With the swine flu epidemic on everyone's mind, we jumped at the opportunity to get the kids vaccinated at the local school. Of course, we can never do things the easy way, and it turned into a complete circus, but what else is new? Chalk it up to life with only one car.
We had intended on getting everyone vaccinated, but understood that the vaccine was in short supply. Our good friend CH, who seems to be always be up on the latest happenings around town and is a constant fountain of information, told me on Tue (or was it Mon? or Fri?) that they were giving them to kids at the school, but the deadline to submit parental consent was that day. Not only did I not have the forms, but I couldn't get them there on time.
CH offered to stop by and take us over there and then we could do everything in person, but I figured there had to be an easier (or harder?) way. So I called the school and they said the forms were available on their website/newsletter, which BTW we do not receive. I went to the site and poured over the newsletters, downloading several PDFs, some of which were huge and bogged down my computer. It turns out that none of them were the consent forms. So I called the school and spoke with HP, who for the record was incredibly helpful and nice, and she said she'd email the form to me.
What I ended up doing was downloading the forms and printing them. I then filled them out, signed them, then scanned them back into my computer. The problem is that they were in JPEG format, and not everyone can open JPEGs. I had to convert them into PDFs, but in order to do that, I had to resize and reformat them, then convert them into a PDF. How's that for jumping through hoops?
I then emailed it to AH, but of course, that would have been too easy if it all worked out. She said she wasn't receiving it, but that maybe the attachments slowed the process. She was kind enough to say she'd call me when she got it and take it to the nurse.

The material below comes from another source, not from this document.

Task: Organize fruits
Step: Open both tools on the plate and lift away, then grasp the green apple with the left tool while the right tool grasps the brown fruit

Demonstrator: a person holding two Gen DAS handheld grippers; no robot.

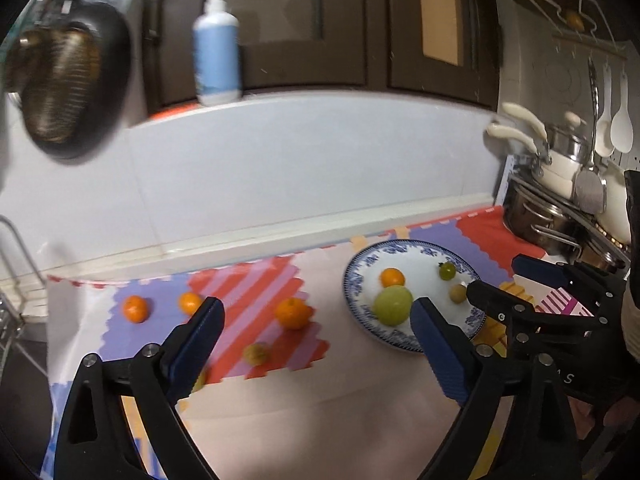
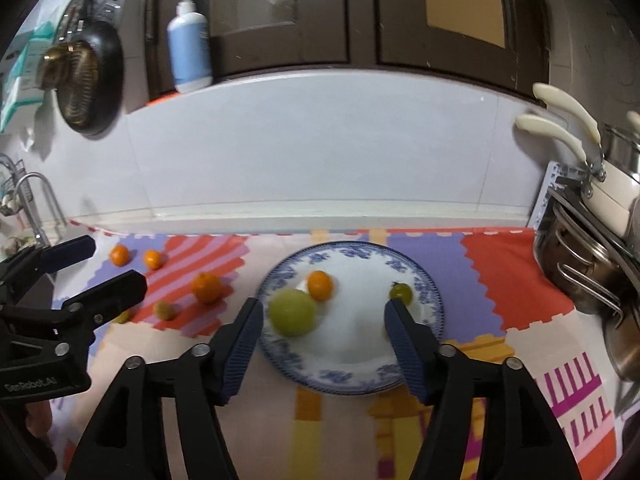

About an hour later, she called and said, "The eagle has landed," thus ending our swine flu fiasco. I think my neurotic handling of the situation (I must have called them twenty times) must have caused quite a commotion in the office, because I saw the principal of the school a few days later (he's SG, a fantastic guy) and he asked if we'd straightened out all of our vaccine issues, so he was clearly aware of what was going on. Such is the life of a SAHD, always making his mark. Veni. Vidi. Vici.